▶ **Work required**
Please print only the top portion of the entries below, ending with the line that contains "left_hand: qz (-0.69", exactly as written.

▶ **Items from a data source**

---

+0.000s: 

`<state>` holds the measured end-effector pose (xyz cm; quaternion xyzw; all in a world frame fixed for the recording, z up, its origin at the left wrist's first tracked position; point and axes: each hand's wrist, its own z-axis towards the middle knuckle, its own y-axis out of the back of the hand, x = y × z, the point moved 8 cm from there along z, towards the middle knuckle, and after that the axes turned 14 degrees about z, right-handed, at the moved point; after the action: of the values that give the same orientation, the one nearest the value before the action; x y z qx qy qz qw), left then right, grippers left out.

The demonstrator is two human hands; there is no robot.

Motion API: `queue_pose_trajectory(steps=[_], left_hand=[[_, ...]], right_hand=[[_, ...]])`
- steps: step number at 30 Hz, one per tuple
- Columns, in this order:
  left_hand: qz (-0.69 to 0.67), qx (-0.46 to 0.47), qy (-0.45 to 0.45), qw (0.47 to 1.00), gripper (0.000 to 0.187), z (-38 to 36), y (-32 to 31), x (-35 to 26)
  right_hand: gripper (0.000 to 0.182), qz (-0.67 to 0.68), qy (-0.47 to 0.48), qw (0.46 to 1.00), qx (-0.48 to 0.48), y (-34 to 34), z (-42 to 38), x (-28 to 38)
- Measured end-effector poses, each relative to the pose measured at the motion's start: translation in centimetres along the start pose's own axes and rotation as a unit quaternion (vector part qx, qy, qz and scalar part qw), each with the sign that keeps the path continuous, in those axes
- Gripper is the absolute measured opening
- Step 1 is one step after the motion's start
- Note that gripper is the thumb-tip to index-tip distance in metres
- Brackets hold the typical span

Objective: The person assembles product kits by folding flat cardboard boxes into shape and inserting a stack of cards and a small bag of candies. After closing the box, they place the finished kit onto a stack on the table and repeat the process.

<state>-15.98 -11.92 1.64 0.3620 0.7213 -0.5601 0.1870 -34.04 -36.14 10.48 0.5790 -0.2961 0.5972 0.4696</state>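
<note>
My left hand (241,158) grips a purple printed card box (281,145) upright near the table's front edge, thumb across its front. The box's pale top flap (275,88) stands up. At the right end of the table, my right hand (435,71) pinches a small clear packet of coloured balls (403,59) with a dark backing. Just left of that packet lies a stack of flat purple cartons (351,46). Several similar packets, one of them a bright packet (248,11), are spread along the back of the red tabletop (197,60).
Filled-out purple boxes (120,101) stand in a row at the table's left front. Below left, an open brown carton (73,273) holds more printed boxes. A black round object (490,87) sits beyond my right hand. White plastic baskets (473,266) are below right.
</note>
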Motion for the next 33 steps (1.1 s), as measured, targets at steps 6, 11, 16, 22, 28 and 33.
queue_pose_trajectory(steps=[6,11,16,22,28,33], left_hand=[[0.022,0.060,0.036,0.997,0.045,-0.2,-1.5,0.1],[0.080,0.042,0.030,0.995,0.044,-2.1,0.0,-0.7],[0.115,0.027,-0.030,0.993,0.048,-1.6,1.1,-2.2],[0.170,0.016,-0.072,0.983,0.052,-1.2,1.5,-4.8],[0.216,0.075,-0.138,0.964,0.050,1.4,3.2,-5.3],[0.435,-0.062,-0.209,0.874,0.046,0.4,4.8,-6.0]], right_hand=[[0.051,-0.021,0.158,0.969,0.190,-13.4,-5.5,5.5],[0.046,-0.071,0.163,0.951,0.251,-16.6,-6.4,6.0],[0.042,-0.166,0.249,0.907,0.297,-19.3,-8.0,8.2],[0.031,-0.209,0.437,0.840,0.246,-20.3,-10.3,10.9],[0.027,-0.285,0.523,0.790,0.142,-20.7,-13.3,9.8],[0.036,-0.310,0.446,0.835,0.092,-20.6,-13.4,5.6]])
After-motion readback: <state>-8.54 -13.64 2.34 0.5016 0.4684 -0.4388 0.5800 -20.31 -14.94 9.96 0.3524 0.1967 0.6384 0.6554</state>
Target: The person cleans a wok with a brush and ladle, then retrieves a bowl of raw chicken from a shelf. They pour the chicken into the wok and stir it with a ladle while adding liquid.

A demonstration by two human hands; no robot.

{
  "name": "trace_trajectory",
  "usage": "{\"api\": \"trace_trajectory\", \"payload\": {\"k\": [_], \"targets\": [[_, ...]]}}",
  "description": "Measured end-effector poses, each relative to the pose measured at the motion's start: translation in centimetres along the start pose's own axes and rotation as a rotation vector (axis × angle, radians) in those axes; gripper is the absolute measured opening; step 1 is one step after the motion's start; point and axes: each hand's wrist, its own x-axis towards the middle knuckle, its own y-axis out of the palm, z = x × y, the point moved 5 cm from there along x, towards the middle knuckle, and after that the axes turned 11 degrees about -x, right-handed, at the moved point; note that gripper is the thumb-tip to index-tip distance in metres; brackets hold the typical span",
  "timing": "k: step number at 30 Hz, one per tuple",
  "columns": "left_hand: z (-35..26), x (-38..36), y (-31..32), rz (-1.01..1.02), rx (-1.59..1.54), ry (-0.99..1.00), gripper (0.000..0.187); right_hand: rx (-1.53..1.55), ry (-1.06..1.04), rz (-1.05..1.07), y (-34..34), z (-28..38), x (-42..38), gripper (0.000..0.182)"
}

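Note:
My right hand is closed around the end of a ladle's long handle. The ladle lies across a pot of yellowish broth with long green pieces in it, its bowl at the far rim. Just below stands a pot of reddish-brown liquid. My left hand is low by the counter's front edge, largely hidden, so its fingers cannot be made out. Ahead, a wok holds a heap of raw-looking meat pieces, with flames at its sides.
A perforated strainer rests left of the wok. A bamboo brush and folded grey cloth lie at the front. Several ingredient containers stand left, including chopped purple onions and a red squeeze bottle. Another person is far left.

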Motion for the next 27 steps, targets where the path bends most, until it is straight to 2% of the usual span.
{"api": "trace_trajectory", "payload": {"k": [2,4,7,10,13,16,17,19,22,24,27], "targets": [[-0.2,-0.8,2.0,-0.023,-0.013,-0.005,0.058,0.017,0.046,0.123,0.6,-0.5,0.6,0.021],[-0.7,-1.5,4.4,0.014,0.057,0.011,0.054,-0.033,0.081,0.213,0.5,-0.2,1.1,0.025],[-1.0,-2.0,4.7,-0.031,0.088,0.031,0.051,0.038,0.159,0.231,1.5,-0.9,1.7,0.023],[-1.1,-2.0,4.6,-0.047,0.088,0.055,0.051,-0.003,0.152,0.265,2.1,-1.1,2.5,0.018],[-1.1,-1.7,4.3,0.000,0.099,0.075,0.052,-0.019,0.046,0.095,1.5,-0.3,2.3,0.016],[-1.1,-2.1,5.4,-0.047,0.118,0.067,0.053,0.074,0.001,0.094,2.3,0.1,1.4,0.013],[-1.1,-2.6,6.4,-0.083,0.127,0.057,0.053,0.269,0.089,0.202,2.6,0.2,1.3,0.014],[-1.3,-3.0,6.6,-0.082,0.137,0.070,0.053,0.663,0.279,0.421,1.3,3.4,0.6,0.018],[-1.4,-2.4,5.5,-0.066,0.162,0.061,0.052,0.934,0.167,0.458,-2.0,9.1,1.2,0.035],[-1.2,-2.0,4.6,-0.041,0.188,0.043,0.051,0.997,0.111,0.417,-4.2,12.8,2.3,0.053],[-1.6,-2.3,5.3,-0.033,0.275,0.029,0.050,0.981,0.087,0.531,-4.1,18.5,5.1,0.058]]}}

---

▶ **Exercise solution**
+0.000s: 

`<state>` holds the measured end-effector pose (xyz cm; quaternion xyzw; all in a world frame fixed for the recording, z up, its origin at the left wrist's first tracked position; point and axes: each hand's wrist, its own z-axis towards the middle knuckle, its own y-axis out of the back of the hand, x = y × z, the point moved 8 cm from there along z, towards the middle knuckle, and after that the axes turned 14 degrees about z, right-handed, at the moved point; after the action: of the values that give the same orientation, the one nearest the value before the action; x y z qx qy qz qw), left then right, grippers left out.

The demonstrator is two human hands; there is no robot.

Motion API: `queue_pose_trajectory(steps=[_], left_hand=[[_, ...]], right_hand=[[_, ...]])`
- steps: step number at 30 Hz, one per tuple
- Columns, in this order:
  left_hand: qz (-0.69 to 0.67), qx (-0.46 to 0.47), qy (-0.45 to 0.45), qw (0.47 to 1.00), gripper (0.000 to 0.187), z (-38 to 36), y (-32 to 31), x (-35 to 26)

That completes the answer, and no more is expected.